*WHAT NEEDS TO BE DONE*
Here is the task for the listing below: output exactly the lines from the one containing "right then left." through the one containing "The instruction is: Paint", and leave out the pictures.

_ _ _ _

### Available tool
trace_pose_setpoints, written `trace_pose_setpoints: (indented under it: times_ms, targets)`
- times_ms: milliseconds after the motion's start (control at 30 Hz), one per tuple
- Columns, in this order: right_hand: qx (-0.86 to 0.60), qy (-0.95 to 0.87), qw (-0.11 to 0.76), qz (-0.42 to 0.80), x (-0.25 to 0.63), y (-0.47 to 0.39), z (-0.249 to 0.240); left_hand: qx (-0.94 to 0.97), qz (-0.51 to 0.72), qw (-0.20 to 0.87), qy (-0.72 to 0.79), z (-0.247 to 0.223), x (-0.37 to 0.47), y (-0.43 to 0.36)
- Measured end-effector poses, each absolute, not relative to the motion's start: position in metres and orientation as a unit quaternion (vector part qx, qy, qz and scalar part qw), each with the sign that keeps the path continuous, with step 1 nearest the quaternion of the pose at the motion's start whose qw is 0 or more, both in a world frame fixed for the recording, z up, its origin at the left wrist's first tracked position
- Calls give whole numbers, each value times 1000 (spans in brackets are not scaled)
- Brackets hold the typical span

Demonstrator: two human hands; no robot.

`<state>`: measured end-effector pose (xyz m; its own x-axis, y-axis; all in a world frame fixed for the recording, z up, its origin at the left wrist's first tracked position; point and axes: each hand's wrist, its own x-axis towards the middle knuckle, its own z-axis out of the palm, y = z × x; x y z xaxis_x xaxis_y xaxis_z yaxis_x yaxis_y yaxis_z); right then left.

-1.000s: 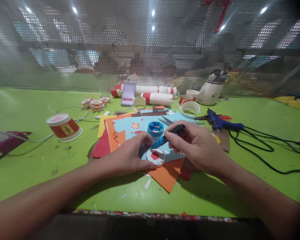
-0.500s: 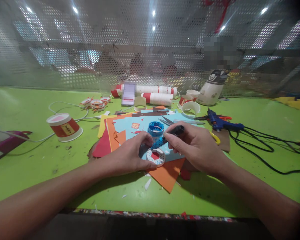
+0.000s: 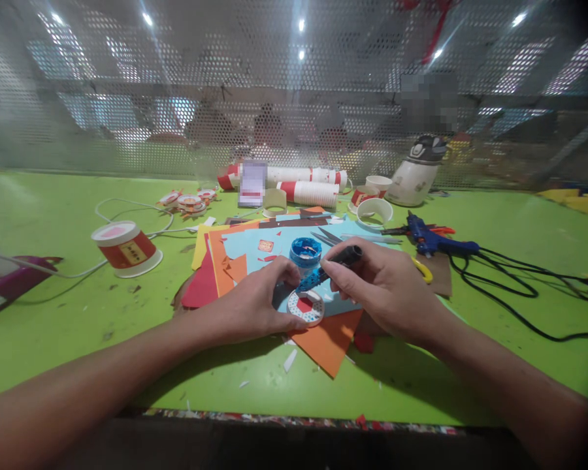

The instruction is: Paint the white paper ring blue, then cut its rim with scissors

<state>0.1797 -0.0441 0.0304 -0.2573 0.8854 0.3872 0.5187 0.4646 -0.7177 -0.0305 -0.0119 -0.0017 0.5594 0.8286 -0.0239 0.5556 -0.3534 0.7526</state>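
My left hand (image 3: 259,300) holds the edge of a small round white disc (image 3: 306,315), which has blue dots and a red hexagon at its centre. Between the fingers of my right hand (image 3: 372,281) is a black marker (image 3: 345,256) with a blue-stained front part; its tip is at the disc's upper edge. Just behind the disc stands an open jar of blue paint (image 3: 305,251). Light blue paper (image 3: 240,243) and orange paper (image 3: 330,346) lie under the hands.
A red and white paper cup (image 3: 127,249) stands upside down at left, near a purple power strip (image 3: 10,284). On the right lies a blue glue gun (image 3: 434,240) with black cables. Cup stacks (image 3: 308,194), scissors (image 3: 328,236) and a white bottle (image 3: 415,176) are farther back.
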Motion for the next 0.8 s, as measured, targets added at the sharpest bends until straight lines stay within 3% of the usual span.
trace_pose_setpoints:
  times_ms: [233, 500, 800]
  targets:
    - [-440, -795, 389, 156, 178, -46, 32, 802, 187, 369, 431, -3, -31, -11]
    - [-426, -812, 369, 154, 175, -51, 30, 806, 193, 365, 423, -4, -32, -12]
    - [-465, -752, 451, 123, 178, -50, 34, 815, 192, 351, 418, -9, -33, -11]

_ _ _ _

*OUTPUT OF THE EXERCISE*
`<state>`: measured end-effector pose (xyz m; its own x-axis, y-axis; all in a world frame fixed for the recording, z up, its origin at the left wrist's first tracked position; point and axes: each hand's wrist, its own x-axis towards the middle knuckle, its own z-axis out of the palm, y = z × x; x y z xaxis_x xaxis_y xaxis_z yaxis_x yaxis_y yaxis_z); right then left.

-1.000s: 
-0.500s: 
+0.000s: 

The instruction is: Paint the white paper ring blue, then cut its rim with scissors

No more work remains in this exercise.